=== EXERCISE INSTRUCTIONS ===
Lines below containing the word "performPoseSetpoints" should be copied out.

=== DATASET SECTION ===
::::
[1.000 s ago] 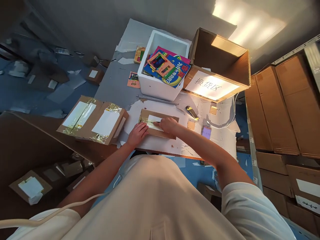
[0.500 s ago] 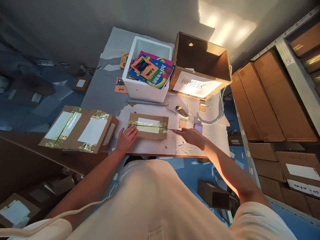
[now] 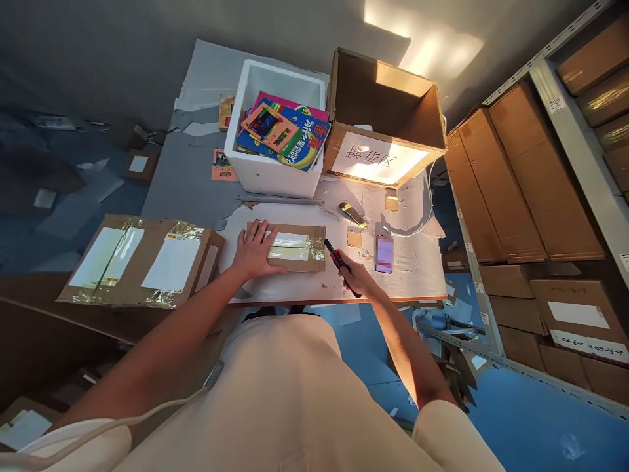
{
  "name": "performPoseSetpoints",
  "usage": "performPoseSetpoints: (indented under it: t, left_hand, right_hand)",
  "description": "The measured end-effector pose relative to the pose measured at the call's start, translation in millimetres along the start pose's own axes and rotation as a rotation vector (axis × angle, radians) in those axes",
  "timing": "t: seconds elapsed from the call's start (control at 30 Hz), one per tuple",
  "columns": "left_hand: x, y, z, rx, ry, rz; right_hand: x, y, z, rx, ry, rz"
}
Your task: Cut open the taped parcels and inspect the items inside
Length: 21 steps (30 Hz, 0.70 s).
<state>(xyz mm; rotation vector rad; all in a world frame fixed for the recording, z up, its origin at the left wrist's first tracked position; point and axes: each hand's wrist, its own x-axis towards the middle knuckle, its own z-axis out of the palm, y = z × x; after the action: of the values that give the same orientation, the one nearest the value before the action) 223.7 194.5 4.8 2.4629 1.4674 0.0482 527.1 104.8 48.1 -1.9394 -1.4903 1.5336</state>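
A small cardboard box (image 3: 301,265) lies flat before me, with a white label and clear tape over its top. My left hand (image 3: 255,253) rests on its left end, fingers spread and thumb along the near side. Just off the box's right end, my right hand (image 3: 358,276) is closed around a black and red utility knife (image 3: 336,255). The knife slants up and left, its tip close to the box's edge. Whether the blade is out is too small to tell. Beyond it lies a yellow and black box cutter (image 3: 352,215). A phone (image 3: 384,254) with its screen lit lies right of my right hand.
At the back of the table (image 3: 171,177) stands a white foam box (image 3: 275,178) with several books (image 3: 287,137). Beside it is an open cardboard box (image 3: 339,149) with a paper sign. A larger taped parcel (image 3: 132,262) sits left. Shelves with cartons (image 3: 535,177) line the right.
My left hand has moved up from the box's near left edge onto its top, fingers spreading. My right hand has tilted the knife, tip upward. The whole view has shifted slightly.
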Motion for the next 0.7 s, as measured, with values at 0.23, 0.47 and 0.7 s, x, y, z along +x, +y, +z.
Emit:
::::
=== RESULT OF THIS EXERCISE ===
  "name": "performPoseSetpoints",
  "usage": "performPoseSetpoints: (indented under it: t, left_hand, right_hand)",

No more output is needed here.